At some point in time, we as individuals need to come to a point where our behaviors are ruled not so much by immediate emotional response, but by our own inner strength. Sort of a modern day "turn the other cheek". The true meaning of that was to teach us not to respond based only on emotion, but to give hostilities or affronts a cooling off period. There are proverbs, Biblical references, "self-help" books that ALL emphasize the importance of being slow to anger, and how internally destructive anger really is.

What technique works to teach us to slow down on our emotional response to charged issues and situations? A very simple one is "count to ten" before you respond to the issue or statement that could be considered inflamed or in anger.... It rather follows the "Think before you speak" philosophy.

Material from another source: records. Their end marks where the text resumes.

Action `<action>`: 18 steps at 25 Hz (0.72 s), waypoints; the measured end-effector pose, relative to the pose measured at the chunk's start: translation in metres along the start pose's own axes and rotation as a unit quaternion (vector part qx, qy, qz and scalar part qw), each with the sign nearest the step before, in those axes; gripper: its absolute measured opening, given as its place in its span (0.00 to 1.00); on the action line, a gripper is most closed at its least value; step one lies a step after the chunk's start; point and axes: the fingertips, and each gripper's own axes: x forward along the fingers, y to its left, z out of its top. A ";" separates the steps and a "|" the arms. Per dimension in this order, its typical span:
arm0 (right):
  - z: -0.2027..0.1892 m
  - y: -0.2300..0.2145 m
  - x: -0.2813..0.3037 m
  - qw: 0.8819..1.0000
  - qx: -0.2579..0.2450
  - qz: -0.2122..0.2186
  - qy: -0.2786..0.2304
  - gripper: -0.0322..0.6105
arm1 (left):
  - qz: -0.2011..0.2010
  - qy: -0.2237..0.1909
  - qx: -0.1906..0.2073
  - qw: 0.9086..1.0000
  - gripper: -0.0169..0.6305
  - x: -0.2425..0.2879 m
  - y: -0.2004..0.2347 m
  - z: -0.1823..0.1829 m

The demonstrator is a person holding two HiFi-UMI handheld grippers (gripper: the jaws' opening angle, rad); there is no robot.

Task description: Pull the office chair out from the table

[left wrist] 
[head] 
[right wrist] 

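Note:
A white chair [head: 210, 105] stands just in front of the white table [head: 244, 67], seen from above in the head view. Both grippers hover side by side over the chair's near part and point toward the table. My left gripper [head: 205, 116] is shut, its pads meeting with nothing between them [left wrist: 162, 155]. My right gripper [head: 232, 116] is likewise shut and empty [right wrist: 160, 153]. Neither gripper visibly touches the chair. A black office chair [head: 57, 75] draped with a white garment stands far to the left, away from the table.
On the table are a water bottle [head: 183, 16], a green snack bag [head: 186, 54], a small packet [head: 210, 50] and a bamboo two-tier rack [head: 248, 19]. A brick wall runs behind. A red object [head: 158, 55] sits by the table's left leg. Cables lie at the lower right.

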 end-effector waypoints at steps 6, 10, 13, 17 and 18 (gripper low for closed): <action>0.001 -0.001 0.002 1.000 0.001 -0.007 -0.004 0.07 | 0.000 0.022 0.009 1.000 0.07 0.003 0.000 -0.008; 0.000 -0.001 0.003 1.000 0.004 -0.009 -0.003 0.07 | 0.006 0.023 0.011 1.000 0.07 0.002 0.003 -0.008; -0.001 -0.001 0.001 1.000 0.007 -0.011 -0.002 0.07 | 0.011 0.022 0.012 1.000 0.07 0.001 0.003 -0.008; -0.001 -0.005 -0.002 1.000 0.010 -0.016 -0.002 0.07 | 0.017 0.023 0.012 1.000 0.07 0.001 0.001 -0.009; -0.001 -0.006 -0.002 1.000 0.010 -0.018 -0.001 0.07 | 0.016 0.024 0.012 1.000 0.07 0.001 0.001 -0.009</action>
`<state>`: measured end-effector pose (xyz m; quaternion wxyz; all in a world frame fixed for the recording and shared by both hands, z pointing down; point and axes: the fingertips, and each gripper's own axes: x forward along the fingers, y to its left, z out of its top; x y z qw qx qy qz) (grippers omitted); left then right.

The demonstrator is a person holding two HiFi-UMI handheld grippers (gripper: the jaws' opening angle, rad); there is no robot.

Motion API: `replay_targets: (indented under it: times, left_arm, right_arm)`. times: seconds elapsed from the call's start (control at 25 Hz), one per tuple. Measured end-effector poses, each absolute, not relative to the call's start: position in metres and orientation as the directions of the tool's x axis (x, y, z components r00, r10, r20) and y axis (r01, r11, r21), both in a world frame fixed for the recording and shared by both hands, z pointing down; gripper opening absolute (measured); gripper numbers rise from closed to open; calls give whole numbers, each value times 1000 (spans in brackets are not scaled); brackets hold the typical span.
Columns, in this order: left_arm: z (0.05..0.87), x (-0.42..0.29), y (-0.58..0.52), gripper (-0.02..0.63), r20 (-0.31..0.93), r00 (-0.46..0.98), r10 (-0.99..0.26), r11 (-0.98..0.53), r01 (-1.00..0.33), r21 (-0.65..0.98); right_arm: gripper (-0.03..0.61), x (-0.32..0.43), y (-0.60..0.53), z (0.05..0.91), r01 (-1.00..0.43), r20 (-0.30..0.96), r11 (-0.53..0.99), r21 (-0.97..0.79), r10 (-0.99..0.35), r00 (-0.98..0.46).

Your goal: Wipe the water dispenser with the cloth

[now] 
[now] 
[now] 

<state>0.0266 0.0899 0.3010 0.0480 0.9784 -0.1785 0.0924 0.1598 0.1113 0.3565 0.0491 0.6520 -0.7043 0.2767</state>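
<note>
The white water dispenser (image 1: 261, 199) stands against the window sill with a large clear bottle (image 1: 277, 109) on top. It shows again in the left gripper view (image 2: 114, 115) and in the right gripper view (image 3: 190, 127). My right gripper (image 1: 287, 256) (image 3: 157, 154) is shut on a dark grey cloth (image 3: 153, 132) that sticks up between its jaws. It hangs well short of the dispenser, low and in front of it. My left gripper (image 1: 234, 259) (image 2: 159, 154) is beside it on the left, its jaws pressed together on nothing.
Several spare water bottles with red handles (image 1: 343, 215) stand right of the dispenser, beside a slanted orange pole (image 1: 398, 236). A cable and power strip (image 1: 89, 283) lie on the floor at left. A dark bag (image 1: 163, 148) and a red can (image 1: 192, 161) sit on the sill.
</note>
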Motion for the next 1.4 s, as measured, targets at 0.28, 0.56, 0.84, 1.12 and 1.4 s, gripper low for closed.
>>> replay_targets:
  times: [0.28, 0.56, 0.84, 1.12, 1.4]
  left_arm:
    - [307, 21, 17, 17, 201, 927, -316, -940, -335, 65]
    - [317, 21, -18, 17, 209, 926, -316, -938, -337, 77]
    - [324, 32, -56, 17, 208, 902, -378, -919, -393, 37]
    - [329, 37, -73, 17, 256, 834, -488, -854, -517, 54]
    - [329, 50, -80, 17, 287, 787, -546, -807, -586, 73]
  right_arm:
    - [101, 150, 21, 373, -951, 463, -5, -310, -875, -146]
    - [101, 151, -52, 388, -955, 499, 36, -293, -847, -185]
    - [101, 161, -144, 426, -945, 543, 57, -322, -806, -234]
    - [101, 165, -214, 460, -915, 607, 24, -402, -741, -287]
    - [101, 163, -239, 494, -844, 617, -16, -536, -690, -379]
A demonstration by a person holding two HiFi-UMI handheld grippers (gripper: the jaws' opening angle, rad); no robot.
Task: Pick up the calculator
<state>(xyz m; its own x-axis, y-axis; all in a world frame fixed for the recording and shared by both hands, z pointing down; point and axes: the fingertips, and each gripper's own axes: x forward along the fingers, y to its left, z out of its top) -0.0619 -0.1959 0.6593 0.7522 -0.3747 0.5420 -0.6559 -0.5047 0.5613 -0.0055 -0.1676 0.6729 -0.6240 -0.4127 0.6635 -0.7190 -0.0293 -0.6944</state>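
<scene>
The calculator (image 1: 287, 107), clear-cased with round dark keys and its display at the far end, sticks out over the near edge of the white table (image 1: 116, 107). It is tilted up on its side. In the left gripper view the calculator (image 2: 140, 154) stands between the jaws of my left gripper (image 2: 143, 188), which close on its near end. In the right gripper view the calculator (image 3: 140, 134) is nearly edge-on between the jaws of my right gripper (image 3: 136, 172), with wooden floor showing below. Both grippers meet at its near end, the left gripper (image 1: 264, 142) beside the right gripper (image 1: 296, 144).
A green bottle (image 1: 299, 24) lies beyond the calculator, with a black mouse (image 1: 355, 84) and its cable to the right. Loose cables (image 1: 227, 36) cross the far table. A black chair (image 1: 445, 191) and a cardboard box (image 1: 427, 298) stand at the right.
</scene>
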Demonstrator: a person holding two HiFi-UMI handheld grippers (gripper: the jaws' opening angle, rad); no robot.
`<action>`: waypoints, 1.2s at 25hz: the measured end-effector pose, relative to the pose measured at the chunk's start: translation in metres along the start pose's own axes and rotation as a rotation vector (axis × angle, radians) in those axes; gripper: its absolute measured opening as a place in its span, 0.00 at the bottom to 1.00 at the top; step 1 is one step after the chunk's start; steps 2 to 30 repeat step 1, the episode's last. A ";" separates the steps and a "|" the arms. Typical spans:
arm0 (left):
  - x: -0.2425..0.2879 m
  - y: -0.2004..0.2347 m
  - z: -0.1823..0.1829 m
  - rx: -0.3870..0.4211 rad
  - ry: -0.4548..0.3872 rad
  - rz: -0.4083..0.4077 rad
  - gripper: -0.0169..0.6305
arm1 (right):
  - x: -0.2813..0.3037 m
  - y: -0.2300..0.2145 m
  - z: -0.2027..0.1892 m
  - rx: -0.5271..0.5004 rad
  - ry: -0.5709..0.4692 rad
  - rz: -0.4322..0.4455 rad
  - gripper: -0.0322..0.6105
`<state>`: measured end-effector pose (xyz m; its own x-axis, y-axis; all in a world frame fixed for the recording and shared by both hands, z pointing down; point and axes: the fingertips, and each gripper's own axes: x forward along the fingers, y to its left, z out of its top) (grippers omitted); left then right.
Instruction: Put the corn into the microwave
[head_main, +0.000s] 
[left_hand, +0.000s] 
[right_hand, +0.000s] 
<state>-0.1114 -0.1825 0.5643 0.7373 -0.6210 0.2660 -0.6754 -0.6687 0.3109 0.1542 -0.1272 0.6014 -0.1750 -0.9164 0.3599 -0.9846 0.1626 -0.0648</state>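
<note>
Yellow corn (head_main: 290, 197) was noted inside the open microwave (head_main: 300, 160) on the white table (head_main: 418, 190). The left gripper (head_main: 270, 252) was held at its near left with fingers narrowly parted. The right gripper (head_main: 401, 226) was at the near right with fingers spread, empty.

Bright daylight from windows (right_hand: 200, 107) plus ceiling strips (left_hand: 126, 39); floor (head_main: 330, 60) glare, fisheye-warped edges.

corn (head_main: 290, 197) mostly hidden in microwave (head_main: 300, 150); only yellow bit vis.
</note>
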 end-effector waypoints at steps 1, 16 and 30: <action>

This is a practical technique, but doesn't get all the way to the root of the problem.

I submit that ultimately, the answer to this is learning to like yourself.

The abililty to dig down deep and be secure enough in who you are that the opinion of the person who is being affrontive is doing it deliberately.

The ability to pull from deep inside and know that if you answer back, you are only lowering yourself to their level of insecurity.

The ability to be a friend and NOT pull anyone else into the confrontation, no matter how far it escalates.

The ability to forgive yourself if you aren't perfect and may slip occasionally.

The ability to be ready to forgive the other party in the disagreement, and let go of anger when the time comes....... ahhhhh, but that is another article.

More than anything, it is my strong belief that deep down inside we all need and long for the same things. Understanding that will go a long way in learning to like ourselves.